- _BRIEF_
For each line below that includes the word "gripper", make a copy.

******************************

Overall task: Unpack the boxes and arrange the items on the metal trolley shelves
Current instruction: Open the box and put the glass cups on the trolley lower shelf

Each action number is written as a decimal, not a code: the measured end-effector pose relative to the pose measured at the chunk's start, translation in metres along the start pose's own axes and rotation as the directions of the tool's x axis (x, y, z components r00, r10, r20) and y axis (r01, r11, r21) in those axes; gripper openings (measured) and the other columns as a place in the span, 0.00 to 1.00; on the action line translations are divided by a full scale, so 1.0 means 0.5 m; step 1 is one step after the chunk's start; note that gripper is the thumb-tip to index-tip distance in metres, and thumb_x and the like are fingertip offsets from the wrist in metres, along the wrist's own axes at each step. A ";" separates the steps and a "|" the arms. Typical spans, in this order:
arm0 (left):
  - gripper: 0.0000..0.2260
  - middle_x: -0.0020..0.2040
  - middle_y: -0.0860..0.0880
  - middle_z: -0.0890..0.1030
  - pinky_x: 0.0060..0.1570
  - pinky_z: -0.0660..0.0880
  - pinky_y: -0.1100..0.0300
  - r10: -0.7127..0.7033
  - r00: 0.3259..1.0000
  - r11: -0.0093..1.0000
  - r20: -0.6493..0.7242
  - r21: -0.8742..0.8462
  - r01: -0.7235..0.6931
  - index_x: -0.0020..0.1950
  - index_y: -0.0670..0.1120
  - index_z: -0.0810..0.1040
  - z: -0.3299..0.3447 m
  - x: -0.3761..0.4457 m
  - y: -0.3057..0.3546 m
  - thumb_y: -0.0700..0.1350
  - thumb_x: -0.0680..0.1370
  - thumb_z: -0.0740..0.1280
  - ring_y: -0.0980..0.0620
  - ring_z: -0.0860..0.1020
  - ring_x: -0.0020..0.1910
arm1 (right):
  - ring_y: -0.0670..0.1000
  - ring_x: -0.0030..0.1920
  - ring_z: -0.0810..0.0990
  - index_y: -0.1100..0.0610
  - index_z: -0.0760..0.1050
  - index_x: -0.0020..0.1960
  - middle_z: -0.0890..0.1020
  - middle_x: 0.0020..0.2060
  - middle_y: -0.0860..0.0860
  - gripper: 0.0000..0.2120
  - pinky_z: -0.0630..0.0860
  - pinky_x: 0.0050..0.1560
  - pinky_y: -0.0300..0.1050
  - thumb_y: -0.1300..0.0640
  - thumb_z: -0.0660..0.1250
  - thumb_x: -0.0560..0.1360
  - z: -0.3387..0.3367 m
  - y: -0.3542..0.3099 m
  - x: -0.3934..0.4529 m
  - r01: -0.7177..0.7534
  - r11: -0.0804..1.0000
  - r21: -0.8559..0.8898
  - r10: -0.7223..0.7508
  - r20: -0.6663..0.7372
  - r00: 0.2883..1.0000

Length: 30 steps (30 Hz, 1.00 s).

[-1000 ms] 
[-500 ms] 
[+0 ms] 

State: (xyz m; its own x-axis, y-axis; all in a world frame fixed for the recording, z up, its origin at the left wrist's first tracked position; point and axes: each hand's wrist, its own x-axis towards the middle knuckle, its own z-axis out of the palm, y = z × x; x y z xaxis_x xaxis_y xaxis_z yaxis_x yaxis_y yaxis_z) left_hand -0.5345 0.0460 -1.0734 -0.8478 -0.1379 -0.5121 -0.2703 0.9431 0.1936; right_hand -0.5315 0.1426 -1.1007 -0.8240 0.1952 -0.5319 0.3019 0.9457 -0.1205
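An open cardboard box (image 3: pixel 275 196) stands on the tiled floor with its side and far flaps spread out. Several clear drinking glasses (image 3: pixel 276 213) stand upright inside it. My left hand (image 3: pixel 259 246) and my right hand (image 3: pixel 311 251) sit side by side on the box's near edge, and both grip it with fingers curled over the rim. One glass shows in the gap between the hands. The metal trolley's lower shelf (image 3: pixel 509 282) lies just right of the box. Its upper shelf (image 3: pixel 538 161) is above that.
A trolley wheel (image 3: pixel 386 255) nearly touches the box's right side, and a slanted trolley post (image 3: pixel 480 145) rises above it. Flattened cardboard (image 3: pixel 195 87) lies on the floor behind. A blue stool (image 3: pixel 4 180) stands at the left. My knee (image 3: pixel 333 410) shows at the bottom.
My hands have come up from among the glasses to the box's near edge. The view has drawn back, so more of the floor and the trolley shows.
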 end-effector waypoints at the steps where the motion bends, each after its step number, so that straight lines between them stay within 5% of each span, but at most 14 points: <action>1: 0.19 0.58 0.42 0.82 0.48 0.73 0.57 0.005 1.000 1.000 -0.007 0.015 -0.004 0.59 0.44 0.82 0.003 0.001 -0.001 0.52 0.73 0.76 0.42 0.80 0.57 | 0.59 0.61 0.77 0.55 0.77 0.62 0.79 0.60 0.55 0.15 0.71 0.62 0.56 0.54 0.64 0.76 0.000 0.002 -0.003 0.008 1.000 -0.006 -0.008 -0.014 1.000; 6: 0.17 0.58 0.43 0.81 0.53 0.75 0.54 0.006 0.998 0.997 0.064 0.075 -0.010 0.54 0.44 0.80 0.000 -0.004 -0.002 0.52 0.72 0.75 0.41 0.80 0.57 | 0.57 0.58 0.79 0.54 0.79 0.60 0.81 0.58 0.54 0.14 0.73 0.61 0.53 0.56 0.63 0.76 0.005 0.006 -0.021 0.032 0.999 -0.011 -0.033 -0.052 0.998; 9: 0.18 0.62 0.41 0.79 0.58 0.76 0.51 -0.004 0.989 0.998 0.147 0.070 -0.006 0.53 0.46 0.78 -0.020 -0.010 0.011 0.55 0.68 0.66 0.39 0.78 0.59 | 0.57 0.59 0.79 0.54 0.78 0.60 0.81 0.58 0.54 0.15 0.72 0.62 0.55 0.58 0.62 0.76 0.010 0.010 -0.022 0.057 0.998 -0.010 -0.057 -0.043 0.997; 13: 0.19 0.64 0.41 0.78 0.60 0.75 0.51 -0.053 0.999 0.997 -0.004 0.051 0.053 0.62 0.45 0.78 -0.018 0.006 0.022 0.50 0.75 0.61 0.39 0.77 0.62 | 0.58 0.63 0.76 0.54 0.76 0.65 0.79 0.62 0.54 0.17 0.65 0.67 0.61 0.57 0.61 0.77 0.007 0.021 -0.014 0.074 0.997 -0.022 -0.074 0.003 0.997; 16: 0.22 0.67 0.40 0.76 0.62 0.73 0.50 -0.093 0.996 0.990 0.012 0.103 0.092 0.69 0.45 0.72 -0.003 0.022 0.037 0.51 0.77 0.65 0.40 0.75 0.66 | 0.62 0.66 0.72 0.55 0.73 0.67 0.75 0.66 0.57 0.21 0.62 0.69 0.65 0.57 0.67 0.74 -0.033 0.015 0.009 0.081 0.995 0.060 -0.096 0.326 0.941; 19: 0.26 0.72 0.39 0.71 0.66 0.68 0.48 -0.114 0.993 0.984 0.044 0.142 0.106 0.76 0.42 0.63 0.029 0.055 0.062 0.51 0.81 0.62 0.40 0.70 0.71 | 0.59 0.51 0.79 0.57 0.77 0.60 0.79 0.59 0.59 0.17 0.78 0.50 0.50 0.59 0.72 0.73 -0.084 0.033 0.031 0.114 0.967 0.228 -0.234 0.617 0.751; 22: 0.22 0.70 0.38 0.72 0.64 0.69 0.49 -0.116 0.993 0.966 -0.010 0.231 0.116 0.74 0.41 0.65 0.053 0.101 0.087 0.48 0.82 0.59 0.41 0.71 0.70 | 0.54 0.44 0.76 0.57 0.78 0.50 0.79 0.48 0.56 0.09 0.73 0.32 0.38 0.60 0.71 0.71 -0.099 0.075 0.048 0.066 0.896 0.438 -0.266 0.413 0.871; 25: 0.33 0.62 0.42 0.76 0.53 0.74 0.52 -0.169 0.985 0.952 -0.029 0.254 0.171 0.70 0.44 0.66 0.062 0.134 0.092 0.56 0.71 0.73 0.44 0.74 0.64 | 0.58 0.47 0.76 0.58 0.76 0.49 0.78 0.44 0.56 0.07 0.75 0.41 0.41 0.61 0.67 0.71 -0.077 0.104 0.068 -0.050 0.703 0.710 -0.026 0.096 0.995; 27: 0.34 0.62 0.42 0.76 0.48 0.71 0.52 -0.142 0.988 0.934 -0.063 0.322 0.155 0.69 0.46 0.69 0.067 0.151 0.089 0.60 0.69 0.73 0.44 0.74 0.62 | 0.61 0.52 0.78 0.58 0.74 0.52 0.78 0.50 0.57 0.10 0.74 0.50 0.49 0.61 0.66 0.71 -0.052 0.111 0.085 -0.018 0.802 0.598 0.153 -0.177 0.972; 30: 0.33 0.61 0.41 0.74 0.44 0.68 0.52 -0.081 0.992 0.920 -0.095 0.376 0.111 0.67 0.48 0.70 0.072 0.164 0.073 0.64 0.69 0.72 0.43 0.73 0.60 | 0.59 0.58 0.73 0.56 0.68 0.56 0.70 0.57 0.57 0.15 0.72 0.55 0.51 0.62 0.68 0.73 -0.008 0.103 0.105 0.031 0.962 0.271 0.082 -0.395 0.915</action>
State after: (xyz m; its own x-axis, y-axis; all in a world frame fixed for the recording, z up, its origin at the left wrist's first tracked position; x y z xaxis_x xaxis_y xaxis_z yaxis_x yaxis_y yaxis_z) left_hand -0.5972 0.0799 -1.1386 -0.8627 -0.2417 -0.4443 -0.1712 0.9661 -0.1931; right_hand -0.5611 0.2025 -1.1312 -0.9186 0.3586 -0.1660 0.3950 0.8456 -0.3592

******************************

- _ANSWER TO THIS TASK_
Each action number is written as a decimal, not a code: the measured end-effector pose relative to the pose measured at the chunk's start, translation in metres along the start pose's own axes and rotation as the directions of the tool's x axis (x, y, z components r00, r10, r20) and y axis (r01, r11, r21) in those axes; gripper openings (measured) and the other columns as a place in the span, 0.00 to 1.00; on the action line translations are divided by a full scale, so 1.0 means 0.5 m; step 1 is one step after the chunk's start; note that gripper is the thumb-tip to index-tip distance in metres, and thumb_x and the like are fingertip offsets from the wrist in metres, along the wrist's own axes at each step. A ";" separates the steps and a "|" the arms. Typical spans, in this order:
  - gripper: 0.0000..0.2260
  - gripper: 0.0000..0.2120

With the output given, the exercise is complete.